What you should do: The response must consist of the lines below from the one with "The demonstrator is" through the one with "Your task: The", exactly as they appear and with both ends kept.

Segment Start: Recorded data

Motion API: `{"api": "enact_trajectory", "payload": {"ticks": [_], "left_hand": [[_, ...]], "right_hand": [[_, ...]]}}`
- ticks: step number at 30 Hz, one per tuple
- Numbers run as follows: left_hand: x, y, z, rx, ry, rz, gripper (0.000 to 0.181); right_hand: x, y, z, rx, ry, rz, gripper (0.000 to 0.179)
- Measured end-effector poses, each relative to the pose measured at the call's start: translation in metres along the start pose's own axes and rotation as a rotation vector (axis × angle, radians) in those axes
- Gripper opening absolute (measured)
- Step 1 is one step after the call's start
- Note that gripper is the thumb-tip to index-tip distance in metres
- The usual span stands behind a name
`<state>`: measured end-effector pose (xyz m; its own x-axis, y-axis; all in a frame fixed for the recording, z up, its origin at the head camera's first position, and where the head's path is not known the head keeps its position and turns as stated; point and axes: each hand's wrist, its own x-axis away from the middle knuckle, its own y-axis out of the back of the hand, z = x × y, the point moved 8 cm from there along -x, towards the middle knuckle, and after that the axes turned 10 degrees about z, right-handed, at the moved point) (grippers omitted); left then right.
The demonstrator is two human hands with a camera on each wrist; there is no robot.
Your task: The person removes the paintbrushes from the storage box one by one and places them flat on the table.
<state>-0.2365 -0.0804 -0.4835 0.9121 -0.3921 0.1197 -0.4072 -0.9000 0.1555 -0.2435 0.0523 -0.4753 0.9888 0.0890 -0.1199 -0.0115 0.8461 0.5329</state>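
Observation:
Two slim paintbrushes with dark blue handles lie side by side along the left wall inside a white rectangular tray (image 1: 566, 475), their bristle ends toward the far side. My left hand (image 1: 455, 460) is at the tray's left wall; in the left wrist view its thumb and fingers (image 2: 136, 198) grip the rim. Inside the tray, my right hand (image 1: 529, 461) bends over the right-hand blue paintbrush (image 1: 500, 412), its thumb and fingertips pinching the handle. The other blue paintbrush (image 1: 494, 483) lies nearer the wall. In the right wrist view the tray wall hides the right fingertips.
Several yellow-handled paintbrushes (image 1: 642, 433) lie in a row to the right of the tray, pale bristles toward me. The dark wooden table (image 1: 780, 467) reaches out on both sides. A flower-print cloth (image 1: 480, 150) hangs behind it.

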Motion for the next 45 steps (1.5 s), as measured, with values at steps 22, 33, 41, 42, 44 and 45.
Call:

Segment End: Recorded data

Answer to this exercise:
The demonstrator is two human hands with a camera on each wrist; there is no robot.
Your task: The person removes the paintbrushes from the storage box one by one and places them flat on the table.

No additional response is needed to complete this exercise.